O mal desafia nossa compreensão. Desde o paradoxo de Epicuro, passando pela teodiceia de Leibniz, tentamos compreender a existência do mal no mundo. Ainda que saibamos que ele nos acompanha a todo momento, quando irrompe na sua forma mais brutal, é como se saíssemos do conforto de nossa ignorância cotidiana. Esquecemos dele, mas ele se dá a conhecer e nos afronta. As atrocidades do Hamas em Israel são um exemplo disso.
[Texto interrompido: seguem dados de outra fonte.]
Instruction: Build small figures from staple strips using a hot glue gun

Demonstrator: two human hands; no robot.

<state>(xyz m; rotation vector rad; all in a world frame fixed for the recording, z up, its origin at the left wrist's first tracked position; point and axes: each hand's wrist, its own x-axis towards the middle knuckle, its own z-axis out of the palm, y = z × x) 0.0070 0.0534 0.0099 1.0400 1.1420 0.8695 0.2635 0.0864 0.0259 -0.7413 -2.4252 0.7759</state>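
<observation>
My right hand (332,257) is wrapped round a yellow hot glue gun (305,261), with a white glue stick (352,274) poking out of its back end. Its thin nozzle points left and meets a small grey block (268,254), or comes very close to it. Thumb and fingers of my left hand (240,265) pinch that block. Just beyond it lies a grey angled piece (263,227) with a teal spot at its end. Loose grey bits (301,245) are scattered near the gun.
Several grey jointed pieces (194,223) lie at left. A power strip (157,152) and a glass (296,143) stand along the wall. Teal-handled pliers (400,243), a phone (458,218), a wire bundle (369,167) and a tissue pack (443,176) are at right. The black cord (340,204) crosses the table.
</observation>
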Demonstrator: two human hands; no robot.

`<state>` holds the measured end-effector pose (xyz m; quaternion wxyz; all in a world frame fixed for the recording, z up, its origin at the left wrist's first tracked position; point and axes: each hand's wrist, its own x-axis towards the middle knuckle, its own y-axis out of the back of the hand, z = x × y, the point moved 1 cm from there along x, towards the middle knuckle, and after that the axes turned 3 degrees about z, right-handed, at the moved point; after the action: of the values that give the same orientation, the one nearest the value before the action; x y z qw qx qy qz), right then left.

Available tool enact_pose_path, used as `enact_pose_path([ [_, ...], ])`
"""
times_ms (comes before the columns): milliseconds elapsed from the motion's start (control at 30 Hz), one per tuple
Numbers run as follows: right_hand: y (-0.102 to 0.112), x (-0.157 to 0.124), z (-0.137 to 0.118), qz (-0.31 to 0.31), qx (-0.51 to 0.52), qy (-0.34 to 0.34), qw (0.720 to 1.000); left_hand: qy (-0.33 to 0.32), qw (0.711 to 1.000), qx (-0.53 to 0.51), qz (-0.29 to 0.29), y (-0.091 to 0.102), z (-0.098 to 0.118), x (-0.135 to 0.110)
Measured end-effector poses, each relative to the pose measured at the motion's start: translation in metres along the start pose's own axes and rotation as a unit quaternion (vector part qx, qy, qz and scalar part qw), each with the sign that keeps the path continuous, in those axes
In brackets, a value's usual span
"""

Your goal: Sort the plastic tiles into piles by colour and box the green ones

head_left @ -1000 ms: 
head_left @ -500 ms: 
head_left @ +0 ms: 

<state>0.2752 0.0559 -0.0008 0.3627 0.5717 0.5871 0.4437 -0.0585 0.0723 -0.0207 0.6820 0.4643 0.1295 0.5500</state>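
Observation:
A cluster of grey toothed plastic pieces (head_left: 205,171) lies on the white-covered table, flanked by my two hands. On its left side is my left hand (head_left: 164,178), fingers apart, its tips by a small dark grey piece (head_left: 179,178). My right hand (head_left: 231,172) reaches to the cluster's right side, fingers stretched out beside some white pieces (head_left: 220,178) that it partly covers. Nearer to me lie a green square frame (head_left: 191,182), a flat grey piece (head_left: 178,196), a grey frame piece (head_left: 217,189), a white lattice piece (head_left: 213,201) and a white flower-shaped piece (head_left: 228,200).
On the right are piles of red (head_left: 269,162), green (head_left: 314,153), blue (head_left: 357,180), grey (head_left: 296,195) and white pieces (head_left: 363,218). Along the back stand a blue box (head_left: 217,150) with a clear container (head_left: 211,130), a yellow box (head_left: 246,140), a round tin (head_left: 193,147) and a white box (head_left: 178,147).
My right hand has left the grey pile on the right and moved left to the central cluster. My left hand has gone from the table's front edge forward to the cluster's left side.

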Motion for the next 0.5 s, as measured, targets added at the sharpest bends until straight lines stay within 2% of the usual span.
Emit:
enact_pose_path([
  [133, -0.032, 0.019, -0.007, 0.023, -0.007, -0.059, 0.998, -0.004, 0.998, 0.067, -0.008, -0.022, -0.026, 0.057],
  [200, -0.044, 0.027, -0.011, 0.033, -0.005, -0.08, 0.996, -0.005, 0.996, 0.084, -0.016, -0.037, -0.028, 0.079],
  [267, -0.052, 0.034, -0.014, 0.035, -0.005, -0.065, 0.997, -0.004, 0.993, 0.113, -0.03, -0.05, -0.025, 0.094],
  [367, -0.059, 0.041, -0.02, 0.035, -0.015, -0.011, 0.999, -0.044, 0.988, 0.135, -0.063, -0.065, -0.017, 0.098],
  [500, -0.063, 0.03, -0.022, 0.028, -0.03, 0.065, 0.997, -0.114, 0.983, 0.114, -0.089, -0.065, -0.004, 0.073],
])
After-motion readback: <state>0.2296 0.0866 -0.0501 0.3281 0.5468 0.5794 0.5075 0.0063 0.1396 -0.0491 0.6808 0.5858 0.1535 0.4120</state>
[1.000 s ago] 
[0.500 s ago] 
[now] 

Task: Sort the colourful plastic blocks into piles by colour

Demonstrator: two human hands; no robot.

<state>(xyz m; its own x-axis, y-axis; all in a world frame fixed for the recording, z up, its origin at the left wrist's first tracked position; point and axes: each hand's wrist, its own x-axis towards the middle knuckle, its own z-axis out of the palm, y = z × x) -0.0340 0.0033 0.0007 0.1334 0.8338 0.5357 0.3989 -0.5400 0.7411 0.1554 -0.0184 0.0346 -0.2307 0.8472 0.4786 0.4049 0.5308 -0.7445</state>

Mais próximo de nós, no Rio de Janeiro, três médicos foram assassinados em razão de uma confusão banal: os criminosos queriam executar um miliciano inimigo e, como um dos ortopedistas tinha semelhança física com o rival, acabaram dando 33 tiros no grupo inocente. O absurdo da situação continua. Lemos na imprensa que a investigação da polícia descobriu que líderes do Comando Vermelho ficaram indignados com o erro dos comparsas, temerosos de que o crime provocasse um revide brutal das autoridades. Por isso, os assassinos dos médicos teriam sido submetidos a um “tribunal do crime” que lhes imputou a pena de morte. A facção teria feito questão de não sumir com os corpos para evitar especulações e para que o caso não ficasse sem um desfecho.
Nessa história, é tudo tão grotesco que nos custa crer que vivemos num país que tenha leis e instituições. Desde a guerra entre facções criminosas, que ceifa a vida de tantos inocentes, até a solução do tal “tribunal do crime” em julgamento feito, segundo se lê, por videoconferência de dentro de um presídio, vemos a falência de nossas instituições. E também percebemos como o mal destrói famílias, futuros e esperanças.
Aqui, cabe fazer uma distinção. Há males e males. Há o mal sofrido, que ocorre sem que o ser humano tenha sido sua origem (doenças graves, catástrofes da natureza). Mas os males que vimos na semana passada são o mal moral, que surge da ação humana e que, portanto, fere nosso senso de justiça. Contra ele, podemos e devemos agir para que tenhamos um mínimo de paz social.
Entra aí nossa incapacidade de conter a violência na sua forma brutal. Se criminosos dominam regiões inteiras onde o Estado deveria estar presente, aceitamos e causamos o mal. Se jovens são cooptados pela criminalidade quando deveriam ter educação de qualidade, aceitamos e causamos o mal. Se nossa Justiça é lenta e errática, aceitamos e causamos o mal.
O grande problema desse esgarçamento do tecido social é que, quando imersa na insegurança, a pessoa tende a abrir mão de valores essenciais para conseguir sentir-se segura. O filósofo Thomas Hobbes compreendeu isso melhor do que ninguém, vivendo numa Inglaterra dilacerada pela guerra civil. Para ele, sendo o homem o lobo do homem, entregar a liberdade ao soberano em troca da paz social é um ato racional e legítimo.
Eis mais um perigo de se aceitar a violência como parte da vida normal. Além do risco físico em si, quando menos se percebe a pessoa renuncia até mesmo à sua liberdade para ao menos sobreviver. É daí que nascem as tiranias: do desespero que se camufla com a máscara da esperança.